I am running (deprecated) CollectionFS cfs:standard-packages with cfs:filesystem on multiple instances with the same code.

  • 1 instance is only handling the upload and the processing / conversion
  • 2+ instances are only handling image serving

When generating lots of files with instance 1 I experience other serving instances crashing - which is pretty bad because meteor --restart unless-stopped doesn’t restart the app and my images are suddenly unavailable.

W20160629-18:15:00.618(0)? (STDERR) stream.js:94
W20160629-18:15:00.618(0)? (STDERR)       throw er; // Unhandled stream error in pipe.
W20160629-18:15:00.619(0)? (STDERR)             ^
W20160629-18:15:00.619(0)? (STDERR) Error: ENOENT, open '/app/.meteor/local/cfs/files/_tempstore/files-fhftx3PHM7cRwKHBa-0.chunk'
=> Exited with code: 8
=> Your application is crashing. Waiting for file change.

I read through some posts, seems CollectionFS is not made for multiple instances with the same database and file system because of the current design with the worker. I tried to create a local copy of cfs:worker to disable the worker starting the processing job on serving instances but that leads to different problems.

Two questions from my side:

  1. Can I just disable the workers on the file-serving instances?
  2. Can I just try/catch the issue? Has someone done this before?

I had something similar with multiple instances when used with S3 and filesystem as tempstore. I switched the tempstore from cfs:filesystem to cfs:gridfs to fix this.

You can try to set FS.debug = true; and see when the problem occur.

I think that the problem is here:


…when another instance try to delete a temp file.

You can fork cfs and get & stop the observers on the other instances.

https://gist.github.com/Siphion/669e23920bd6217bb1098043f17fa656 (not so sure about this)
Look for “// HERE HERE HERE” in the code

And then this on your code:

if (notUploadInstance) { 
   FS.FileWorker.observers.removed.stop(); 
   FS.FileWorker.observers.added.stop(); 
}

(by the way, i’m not using cfs anymore, i’m using slingshot: i suggest you to think about migration if you can :confounded: )

2 Likes

Thanks!

I cloned fileWorker and fsFile and surrounded removeFile() and pipe() with try/catch.

Next I will look into your suggestion to disable the worker/observer completely.

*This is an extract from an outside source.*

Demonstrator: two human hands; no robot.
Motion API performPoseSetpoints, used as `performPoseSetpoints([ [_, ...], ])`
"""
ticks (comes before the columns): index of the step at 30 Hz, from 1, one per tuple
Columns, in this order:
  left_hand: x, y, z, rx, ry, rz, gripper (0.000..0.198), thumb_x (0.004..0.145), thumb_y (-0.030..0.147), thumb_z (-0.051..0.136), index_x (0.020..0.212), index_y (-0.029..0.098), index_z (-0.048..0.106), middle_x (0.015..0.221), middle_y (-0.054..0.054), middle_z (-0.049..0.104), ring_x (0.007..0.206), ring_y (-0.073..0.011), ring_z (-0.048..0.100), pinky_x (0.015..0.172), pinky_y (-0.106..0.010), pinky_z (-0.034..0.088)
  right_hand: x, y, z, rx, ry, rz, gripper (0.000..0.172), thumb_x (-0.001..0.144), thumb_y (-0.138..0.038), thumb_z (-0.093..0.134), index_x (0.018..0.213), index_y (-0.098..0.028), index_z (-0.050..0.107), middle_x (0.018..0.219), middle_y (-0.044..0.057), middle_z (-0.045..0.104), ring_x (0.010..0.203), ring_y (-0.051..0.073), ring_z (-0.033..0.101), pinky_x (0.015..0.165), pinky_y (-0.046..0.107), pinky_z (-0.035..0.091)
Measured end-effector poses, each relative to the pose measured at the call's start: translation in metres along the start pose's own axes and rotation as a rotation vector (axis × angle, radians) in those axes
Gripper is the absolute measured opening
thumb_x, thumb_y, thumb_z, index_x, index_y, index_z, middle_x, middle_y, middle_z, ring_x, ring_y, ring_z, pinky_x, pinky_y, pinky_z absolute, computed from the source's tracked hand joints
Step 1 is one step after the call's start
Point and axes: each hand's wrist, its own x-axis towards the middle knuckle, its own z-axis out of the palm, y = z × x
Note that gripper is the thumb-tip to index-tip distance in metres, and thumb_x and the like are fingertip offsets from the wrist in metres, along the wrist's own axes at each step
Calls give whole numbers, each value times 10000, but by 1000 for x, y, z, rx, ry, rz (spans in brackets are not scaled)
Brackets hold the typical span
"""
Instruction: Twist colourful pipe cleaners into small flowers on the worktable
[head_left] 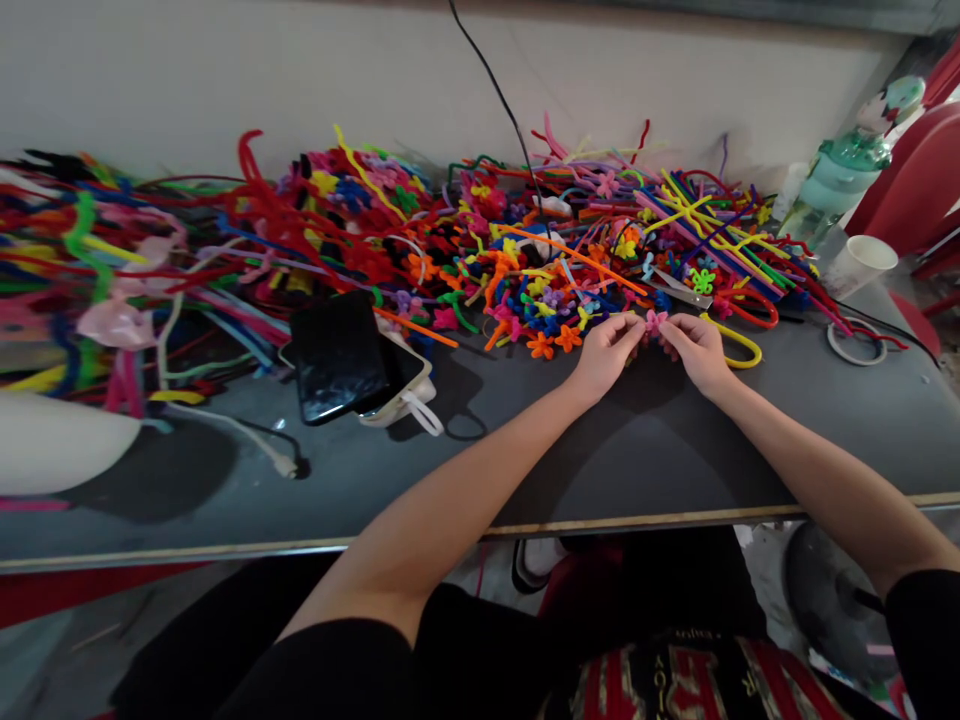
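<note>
Between my two hands is a small pink pipe-cleaner flower [656, 322], held just above the dark tabletop [637, 450]. My left hand [611, 352] pinches its left side with thumb and forefinger. On the opposite side, the fingers of my right hand [696, 345] pinch its petals. Right behind the hands lies a heap of finished pipe-cleaner flowers [555, 305] in many colours. A pair of scissors with red and yellow handles [739, 352] rests beside my right hand, its blades pointing left and back. A green flower [703, 281] lies near the blades.
Loose pipe cleaners [712, 220] pile along the wall. A black phone [337, 355] lies on a pale-cased one at the left, near a white cable [247, 440]. At the right stand a paper cup [861, 265], a green-tinted bottle [832, 190] and a tape ring [856, 343]. A black cord [499, 95] hangs behind.
</note>
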Motion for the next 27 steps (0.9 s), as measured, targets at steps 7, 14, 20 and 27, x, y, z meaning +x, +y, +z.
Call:
performPoseSetpoints([
  [7, 1, -3, -1, 55, 87, 48, 288, 834, 452, 689, 889, 170, 668, 710, -12, 653, 593, -106, 568, 555, -233, 468, -1, -4, 0, -89, -5, -45, 360, 779, -523, 675, 754, -165, 698, 653, 9, 632, 557, 93, 502, 529, 241, 407],
  [14, 2, -3, -6, 204, 168, 100, 240, 822, 402, 696, 839, 166, 734, 781, -43, 737, 701, -146, 644, 674, -273, 511, -2, -2, 1, -99, 16, -55, 331, 772, -462, 698, 879, -150, 715, 761, 30, 680, 617, 96, 535, 568, 237, 425],
  [20, 0, 0, -6, 301, 194, 63, 268, 803, 447, 716, 779, 180, 729, 731, -35, 734, 646, -151, 634, 633, -279, 496, -2, 1, 0, -115, 18, -47, 319, 781, -470, 687, 840, -156, 692, 742, 23, 664, 618, 95, 531, 555, 234, 411],
  [27, 1, -3, -6, 241, 198, 59, 279, 815, 452, 688, 806, 178, 745, 763, -48, 750, 691, -162, 660, 675, -293, 514, -1, 1, 0, -126, 16, -35, 324, 793, -477, 677, 861, -161, 706, 747, 23, 670, 618, 95, 528, 555, 236, 421],
])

And I will have a look at Slingshot.

2 Likes

Having this issue now too. :frowning: I’m using S3 and FileSystem as my tempstore. So @siphion you’re saying just switching to GridFS tempstore will fix this? Or I also have to make the updates you mentioned?

@bluepuma could you elaborate more on if your changes solved the problem? Did you ever find a solution to this?

Yes. Gridfs tempstore will fix this. If you read again my post the error occurs when other instances try to delete a temp file in a local path but that file do not exist becouse it was created in another instance.

You can proceed in multiway:

  1. use gridfs (the tempstore will be on the database)
  2. fix the code as i suggested or as bluepuma did
  3. migrate

I recomend 3) and use slingshot if you are on S3.

1 Like

Thanks. Does using gridfs cause a bottleneck in the database/app/servers if multiple users are all uploading large files? I think this was my original concern with it. Once a file is sent up to S3 it’s removed from gridfs/database correct? (Sorry, I have a novice understanding of cfs and it’s moving parts.)

I like slingshot but I was hesitating because it doesn’t seem like there’s a clear solution for editing/cropping/resizing files in the browser? Know any good solutions for this? I do cropping and resizing with GraphicsMagick and everything is worked out well (after many hours/days of research work) so I’m hesitant to start again on slingshot.

Right now I allow users to upload to a max files size using CFS and then crop/resize on the server before storing to S3. From what I’ve read, slingshot doesn’t let you do graphicsmagick type transforms.

Actually i think that there’s a bug in gridfs becouse tmp grid collection always contained old data, i think that the purge action did not work correctly, but its something that you can handle with a job that delete items in that collection older than XXX.

If you just need cropping and resize you can do it on the client. :slight_smile:
Lookat this post where i contribuited Slingshot and Imagemagick / grapicksmagic

1 Like

We use S3 and grid for the temp store. We run 2 servos on galaxy and crash… a lot more than we used to. I don’t have a good answer as to why the crash frequency has suddenly gone up, file uploads have not.

If anyone solved this issue, I’d love to know. We rely on users uploading their files and having a nice library of files. If we switch to slingshot (as suggested) we will need to fix up the CollectionFS entries ourselves so we can track users to files and delete S3 files when the user is done with them.